Et là, je me suis attardé que sur une règle mais il y en a tellement. Je pourrais en écrire un livre entier sur toutes les incongruités de la langue française. Pour rester dans le thème du passage au féminin, pour passer les mots en -x au féminin, on remplace le x par se comme un époux, une épouse, jaloux, jalouse… On note le son avec un seul s. Et là, on te sort doux, faux, roux… et leur féminin prend ss ou un c. Sans parle du très étrange vieux qui devient vieille. Pareil pour le féminin des mots en -et, on double le t et on ajoute un e comme muet, muette, net, nette, cadet, cadette, maigrelet, maigrelette… Sauf qu’on a complet, complète, discret, discrète, inquiet, inquiète, secret, secrète…. Et que dire des « fonctions/rôles/états » genrés qui sont des mots qui changent énormément voire totalement comme un père, une mère, un lièvre, une hase, un jar, une oie, un empereur, une impératrice, un serviteur, une servante, un dieu, un déesse. Il n’y a pas de règles miraculeuses, ce n’est pas simple. Mais vous avez su maîtriser ça donc ne sous-estimez jamais vos capacités !

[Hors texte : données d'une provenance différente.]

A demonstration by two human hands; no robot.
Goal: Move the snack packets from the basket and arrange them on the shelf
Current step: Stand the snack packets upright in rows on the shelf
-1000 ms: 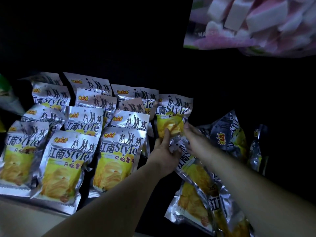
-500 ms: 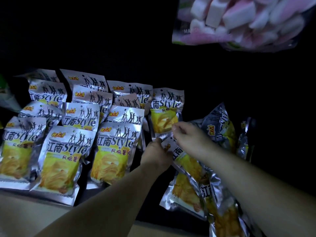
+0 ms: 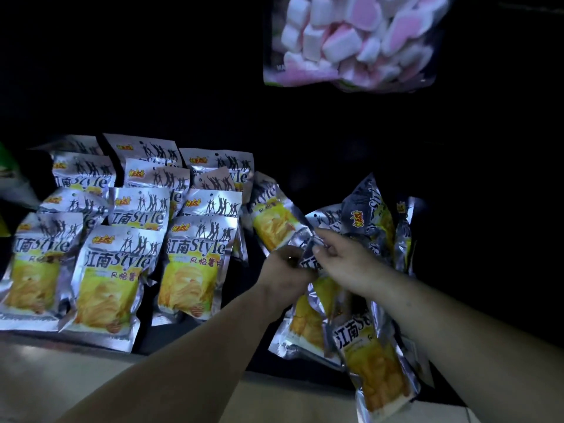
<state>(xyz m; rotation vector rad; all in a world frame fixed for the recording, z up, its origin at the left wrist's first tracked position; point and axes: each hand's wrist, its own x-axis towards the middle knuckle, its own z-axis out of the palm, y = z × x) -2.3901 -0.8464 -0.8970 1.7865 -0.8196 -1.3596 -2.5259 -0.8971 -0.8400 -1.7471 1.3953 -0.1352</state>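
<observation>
Several silver-and-yellow snack packets (image 3: 113,267) stand in rows on the dark shelf at the left. One packet (image 3: 274,221) leans tilted at the right end of those rows. My left hand (image 3: 285,271) and my right hand (image 3: 341,259) meet just below it, both pinching the top edge of a silver packet (image 3: 308,264). More packets lie loose under my right forearm, one (image 3: 375,361) hanging over the shelf's front edge. No basket is in view.
A bag of pink and white marshmallows (image 3: 351,41) hangs above at the upper right. The shelf's pale front edge (image 3: 76,374) runs along the bottom. A loose heap of packets (image 3: 369,221) leans at the right. The shelf's back is dark.
The packet at the right end of the rows has tipped from upright to tilted. Both hands have drawn back and lower, closing together on the top of another packet.
</observation>
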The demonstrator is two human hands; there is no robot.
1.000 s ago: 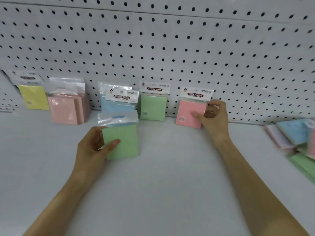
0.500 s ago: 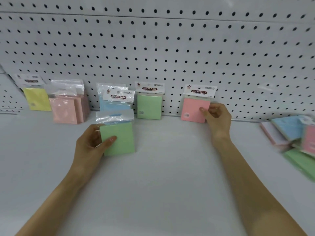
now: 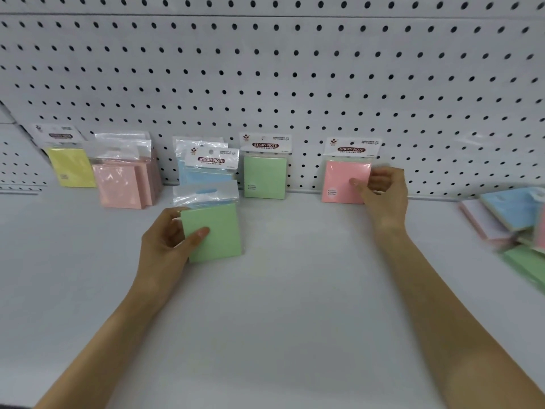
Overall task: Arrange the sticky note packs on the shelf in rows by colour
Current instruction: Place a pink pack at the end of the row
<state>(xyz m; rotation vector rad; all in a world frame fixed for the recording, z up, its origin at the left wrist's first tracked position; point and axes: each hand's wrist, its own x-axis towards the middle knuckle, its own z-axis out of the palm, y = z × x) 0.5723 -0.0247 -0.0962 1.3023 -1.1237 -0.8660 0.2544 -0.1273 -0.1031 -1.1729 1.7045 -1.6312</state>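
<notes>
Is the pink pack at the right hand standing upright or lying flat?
Upright: the pink pack stands on its lower edge against the pegboard, right hand pinching its side.

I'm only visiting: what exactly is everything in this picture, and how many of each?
pegboard: one, white, behind the shelf
shelf: one, white, under everything
yellow pack: one, yellow, far left
pink packs: about three, pink, standing right of the yellow pack
blue packs: at least two, blue, middle
standing green pack: one, green, right of the blue packs
single pink pack: one, pink, further right
held green pack: one, green, before the blue packs
loose heap: several, blue, pink, green, blurred, right edge
left hand: grips the held green pack
right hand: grips the single pink pack
</notes>
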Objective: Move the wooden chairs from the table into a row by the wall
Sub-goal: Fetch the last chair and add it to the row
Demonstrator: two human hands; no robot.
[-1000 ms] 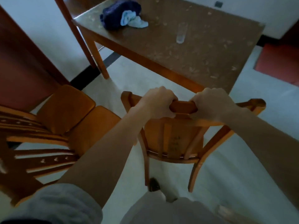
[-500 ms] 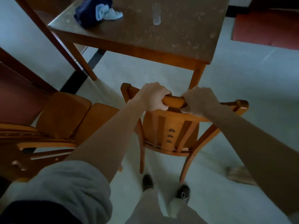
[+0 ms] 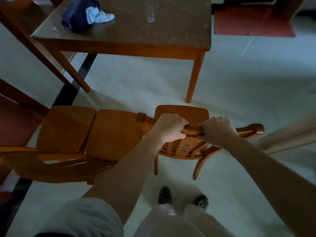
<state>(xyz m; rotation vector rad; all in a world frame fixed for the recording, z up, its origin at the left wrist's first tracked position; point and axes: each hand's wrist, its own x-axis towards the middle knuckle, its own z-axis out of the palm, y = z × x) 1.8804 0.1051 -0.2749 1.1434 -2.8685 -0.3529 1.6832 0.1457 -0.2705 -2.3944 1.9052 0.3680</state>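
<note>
Both hands grip the top rail of a wooden chair (image 3: 183, 112) in front of me. My left hand (image 3: 168, 127) holds the rail left of centre and my right hand (image 3: 218, 130) holds it right of centre. The chair's seat faces the wooden table (image 3: 130, 47), which stands a short way beyond it. To its left, two more wooden chairs (image 3: 114, 134) (image 3: 65, 128) stand side by side along the wall, and the held chair's left rail end touches or nearly touches the nearer one.
On the table lie a dark blue cloth bundle (image 3: 77, 14) with a light blue rag and a clear glass (image 3: 150, 11). A red mat (image 3: 253, 23) lies at the far right. A pale board (image 3: 290, 135) leans in at right. My feet (image 3: 183, 197) stand behind the chair.
The held chair has moved back from the table and left, closing up beside the two chairs by the wall. Both hands have kept their grip on the rail.
</note>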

De même, un soucis qu'on traite naturellement, mais qui est assez difficile pour les étrangers, est « comment détermine-t-on qu'un nom est masculin ou féminin ? » Quand c'est genré, c'est compréhensible. Un homme, une femme. Simple. Mais pourquoi une lampe mais un lampadaire ? Pourquoi une rue, une avenue mais un boulevard. Surtout que ce n'est pas un problème de sonorité tant on dit bien une boule. Nous n'avons pas d'articles neutres en français que l'on pourrait mettre pour les objets et autres éléments non genrés. Donc il nous faut bel et bien trancher pour chaque mot s'il est féminin ou masculin. Mais encore une fois, il n’y a pas de règle générale. Vous avez dû apprendre cela par cœur. Et finalement, vous vous en sortez bien.

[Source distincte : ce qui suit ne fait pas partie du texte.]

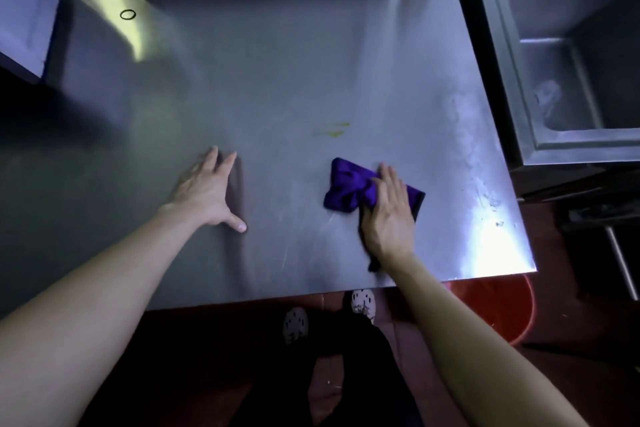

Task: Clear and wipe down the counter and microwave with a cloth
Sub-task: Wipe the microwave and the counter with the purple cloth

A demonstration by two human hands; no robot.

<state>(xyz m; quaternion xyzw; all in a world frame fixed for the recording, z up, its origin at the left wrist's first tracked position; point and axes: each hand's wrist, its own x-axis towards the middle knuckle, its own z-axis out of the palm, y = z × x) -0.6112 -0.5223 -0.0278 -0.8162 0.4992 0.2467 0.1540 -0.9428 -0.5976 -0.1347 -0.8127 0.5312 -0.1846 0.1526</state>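
The right hand (388, 215) lies flat with straight fingers, pressing a purple cloth (346, 187) onto the steel worktop (277, 80) near its front right corner. The left hand (204, 191) rests flat and spread, well apart. The bunched cloth sticks out left of the fingers, its long axis roughly left-right. A yellow smear (332, 130) lies just beyond.

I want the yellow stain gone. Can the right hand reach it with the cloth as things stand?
Probably yes. The stain lies a little beyond the cloth under the right hand, with only bare counter between them.
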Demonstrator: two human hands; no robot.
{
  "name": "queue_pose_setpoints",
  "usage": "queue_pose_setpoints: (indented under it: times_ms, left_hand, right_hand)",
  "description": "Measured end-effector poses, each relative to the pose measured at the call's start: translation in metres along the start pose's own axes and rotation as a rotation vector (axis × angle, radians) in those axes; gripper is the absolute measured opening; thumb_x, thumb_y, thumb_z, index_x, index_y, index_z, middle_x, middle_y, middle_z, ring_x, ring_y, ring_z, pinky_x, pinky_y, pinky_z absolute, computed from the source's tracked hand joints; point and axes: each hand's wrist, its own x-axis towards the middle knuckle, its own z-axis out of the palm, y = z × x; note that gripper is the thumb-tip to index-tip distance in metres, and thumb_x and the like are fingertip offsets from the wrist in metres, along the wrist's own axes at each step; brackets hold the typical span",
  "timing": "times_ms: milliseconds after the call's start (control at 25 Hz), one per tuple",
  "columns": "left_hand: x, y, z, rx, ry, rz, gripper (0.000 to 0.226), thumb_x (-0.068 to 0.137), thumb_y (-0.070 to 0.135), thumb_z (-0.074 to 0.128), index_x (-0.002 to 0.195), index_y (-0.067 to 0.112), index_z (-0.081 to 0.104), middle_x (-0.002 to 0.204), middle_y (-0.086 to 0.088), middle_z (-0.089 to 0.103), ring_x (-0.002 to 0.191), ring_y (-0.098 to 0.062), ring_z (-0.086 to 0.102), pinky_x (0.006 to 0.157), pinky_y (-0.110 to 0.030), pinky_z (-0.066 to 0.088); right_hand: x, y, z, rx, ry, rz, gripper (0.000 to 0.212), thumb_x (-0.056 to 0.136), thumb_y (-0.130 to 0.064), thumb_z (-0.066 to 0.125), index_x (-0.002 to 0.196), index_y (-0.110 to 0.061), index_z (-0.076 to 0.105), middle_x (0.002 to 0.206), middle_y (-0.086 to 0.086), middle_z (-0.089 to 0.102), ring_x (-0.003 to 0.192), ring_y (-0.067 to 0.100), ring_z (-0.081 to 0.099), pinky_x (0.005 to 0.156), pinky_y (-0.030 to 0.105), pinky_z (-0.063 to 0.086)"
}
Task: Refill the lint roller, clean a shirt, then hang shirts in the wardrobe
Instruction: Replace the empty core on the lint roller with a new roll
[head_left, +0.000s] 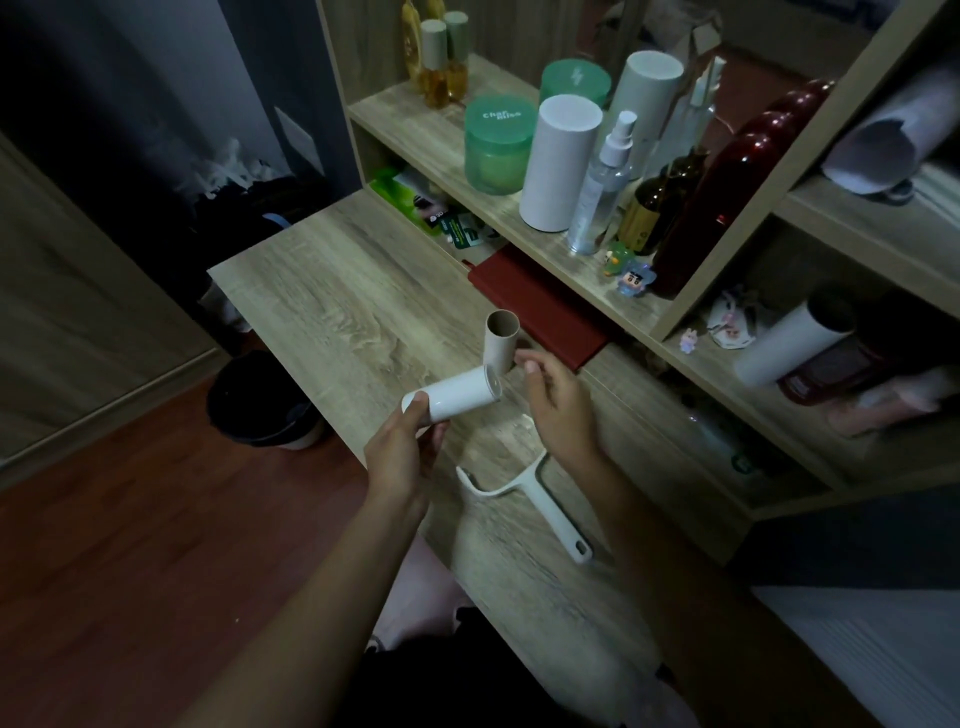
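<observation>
My left hand (402, 452) grips a fresh white lint roll (457, 396) by its near end, tilted over the desk. An empty brown cardboard core (500, 343) stands upright on the desk just behind the roll's far end. My right hand (556, 400) hovers beside both, fingers loosely curled and holding nothing. The white lint roller handle (535, 493), with no roll on it, lies flat on the wooden desk (332, 312) below my right hand. Spare white rolls (558, 161) stand on the shelf. No shirt is in view.
The shelf unit (447, 130) holds green jars, spray bottles, dark red bottles and small figurines. A dark red notebook (540, 312) lies under the shelf. A dark bin (260, 405) sits on the floor left of the desk. A dark pile of clothing (239, 197) is behind.
</observation>
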Motion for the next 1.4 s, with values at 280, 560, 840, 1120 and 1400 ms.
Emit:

Toutefois, ne tapons pas que sur le féminin des mots, on risquerait d’énerver les plus féministes d’entre vous. D’autant qu’il n’y a pas que là où c’est ardu. Mais le but est de vous montrer que vous ne devez jamais douter des capacités de votre mémoire et de votre cerveau. Vous avez déjà été en mesure d’apprendre des règles et des milliers d’exceptions. Alors quand vous voulez retenir des trucs, ne vous inquiétez pas, vous en avez totalement les capacités. « Oui mais on ne comprend pas forcément ce qu’on doit apprendre, c’est donc compliqué ». Oui, il est toujours mieux de comprendre ce que l’on veut retenir pour réellement l’apprendre. Après, vous utilisez en français des mots qui font sens, que vous comprenez globalement mais dont vous êtes incapable d’expliquer ce qu’ils veulent dire exactement ou d’où ils viennent. Si, je vous assure ! Et bien que je pourrais vous sortir le verbe chaloir qu’on retrouve dans « peu me chaut », pas besoin de déterrer de vieilles expressions plus trop utilisées pour cela. Par exemple, quand vous apprenez au fur et à mesure, pouvez-vous me dire ce qu’est le « fur » ? Fur signifie proportion. Dans votre for intérieur, vous êtes d’accord avec moi. Cool, mais c’est quoi « for » ? C'était un tribunal ecclésiastique où l'on donne un jugement moral. Vous êtes issu d’une famille mais issu, c’est le participe passé de quel verbe ? Pour information, c’est le verbe issir. Donc bon ! Visiblement, ça n’a pas l’air de vous déranger de ne pas savoir, du moment que vous êtes compris et que vous comprenez globalement ce que c’est.